Gardens of the French Monarchy

Saturday, March 20, 2010 - Sunday, August 1, 2010
The history of French gardens from the Renaissance to the French Revolution can be roughly divided into three periods. First, from about 1500 when France began to centralize the government, royal and aristocratic patrons employed Italian artists and craftsmen to create gardens that merged Italian design with the French medieval garden style. Second, in the 1600s when the absolute authority of the Bourbon dynasty was established, the French formal garden reached its pinnacle with the advent of the great landscape architect André Le Nôtre. Third, during the eighteenth century when social disaffection led to the overthrow of the monarchy, the English landscape garden was introduced to France, as more “natural” and picturesque gardens conforming to the Romantic sensibility came to be appreciated.
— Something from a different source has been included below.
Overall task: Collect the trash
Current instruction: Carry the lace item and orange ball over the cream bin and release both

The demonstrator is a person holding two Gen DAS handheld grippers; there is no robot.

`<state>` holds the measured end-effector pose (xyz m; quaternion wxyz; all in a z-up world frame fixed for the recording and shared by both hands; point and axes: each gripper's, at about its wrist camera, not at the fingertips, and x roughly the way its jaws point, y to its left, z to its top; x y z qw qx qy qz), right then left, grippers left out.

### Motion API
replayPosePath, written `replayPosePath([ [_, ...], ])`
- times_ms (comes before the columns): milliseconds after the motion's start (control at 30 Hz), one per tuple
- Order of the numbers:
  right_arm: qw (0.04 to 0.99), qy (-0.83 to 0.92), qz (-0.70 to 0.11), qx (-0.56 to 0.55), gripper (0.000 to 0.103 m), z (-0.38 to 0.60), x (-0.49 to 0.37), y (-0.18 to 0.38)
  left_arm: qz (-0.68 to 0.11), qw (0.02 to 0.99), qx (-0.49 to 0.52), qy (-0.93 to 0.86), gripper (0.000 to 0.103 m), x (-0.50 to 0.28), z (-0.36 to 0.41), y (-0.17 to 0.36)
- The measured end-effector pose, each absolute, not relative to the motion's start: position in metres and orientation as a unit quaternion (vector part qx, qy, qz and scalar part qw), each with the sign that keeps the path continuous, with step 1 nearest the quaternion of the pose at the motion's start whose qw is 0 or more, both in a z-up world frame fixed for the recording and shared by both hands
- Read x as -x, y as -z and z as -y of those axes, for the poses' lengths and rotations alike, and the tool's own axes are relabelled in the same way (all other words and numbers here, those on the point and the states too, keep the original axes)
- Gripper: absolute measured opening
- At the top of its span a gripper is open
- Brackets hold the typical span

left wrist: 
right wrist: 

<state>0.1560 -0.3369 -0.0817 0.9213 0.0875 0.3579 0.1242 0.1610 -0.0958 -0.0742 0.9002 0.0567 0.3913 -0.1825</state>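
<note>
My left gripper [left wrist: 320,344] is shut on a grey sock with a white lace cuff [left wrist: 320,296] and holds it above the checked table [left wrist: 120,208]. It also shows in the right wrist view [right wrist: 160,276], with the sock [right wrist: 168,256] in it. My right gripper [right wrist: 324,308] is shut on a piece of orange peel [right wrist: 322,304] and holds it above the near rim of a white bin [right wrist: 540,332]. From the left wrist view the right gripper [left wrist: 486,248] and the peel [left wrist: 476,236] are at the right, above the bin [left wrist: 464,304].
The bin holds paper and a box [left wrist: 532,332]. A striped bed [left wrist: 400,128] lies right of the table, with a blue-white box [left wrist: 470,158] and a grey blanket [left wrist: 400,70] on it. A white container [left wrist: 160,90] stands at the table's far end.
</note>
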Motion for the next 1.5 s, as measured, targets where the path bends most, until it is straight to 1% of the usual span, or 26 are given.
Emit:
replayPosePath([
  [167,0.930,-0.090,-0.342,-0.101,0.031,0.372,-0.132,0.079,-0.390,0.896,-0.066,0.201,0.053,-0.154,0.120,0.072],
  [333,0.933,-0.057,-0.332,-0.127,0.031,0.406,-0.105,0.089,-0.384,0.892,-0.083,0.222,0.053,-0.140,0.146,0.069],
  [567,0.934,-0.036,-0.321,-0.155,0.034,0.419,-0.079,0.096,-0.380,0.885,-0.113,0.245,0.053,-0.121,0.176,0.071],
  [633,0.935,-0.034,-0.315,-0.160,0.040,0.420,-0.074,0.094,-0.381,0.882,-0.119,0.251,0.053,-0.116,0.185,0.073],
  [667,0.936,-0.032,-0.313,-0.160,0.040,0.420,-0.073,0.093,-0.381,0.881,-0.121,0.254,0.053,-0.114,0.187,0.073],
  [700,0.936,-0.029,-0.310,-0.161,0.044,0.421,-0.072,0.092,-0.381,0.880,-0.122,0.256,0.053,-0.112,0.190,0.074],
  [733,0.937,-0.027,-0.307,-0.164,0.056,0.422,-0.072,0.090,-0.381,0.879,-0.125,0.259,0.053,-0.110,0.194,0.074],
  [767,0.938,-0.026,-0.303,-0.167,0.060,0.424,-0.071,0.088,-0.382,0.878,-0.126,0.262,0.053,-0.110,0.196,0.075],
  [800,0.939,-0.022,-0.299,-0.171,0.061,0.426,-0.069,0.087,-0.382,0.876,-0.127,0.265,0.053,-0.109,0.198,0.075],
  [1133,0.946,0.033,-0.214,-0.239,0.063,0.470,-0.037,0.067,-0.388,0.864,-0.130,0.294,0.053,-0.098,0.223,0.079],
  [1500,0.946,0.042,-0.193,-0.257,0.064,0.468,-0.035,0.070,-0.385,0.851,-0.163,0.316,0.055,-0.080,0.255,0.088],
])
This exhibit highlights the seventeenth‐century gardens created for Louis XIV (reigned 1661‐1715) and his court. These gardens featured axial vistas, ornamental parterres (patterned garden beds), and monumental fountains. They represent an orderly universe viewed from a single vantage point, that of the absolute monarch, and embody the idea of centralized power and human dominion over nature. In the process of distinguishing themselves from their Italian predecessors, French designers were confronted with a significant challenge: the relatively flat land of France. Italian gardens were frequently designed to conform to the topography of the hilly terrain, and that site organization could not be uniformly applied to French sites. The canal, a rectangular sheet of water reflecting the sky and the clouds; the ornamental parterre with decorative scrolls; the symmetrical groves and the rows of
trees receding into the distance that took into account the problems of perspective and optics—these forms were the ingenious solution on the part of the designers to bring out the beauty of the French landscape.

Because gardens are among the most ephemeral and fragile forms of art, prints are an important source of information regarding their design, function and context. While not even the grandest of gardens could survive the vicissitudes of time, these prints have recorded their appearance and can still evoke their character.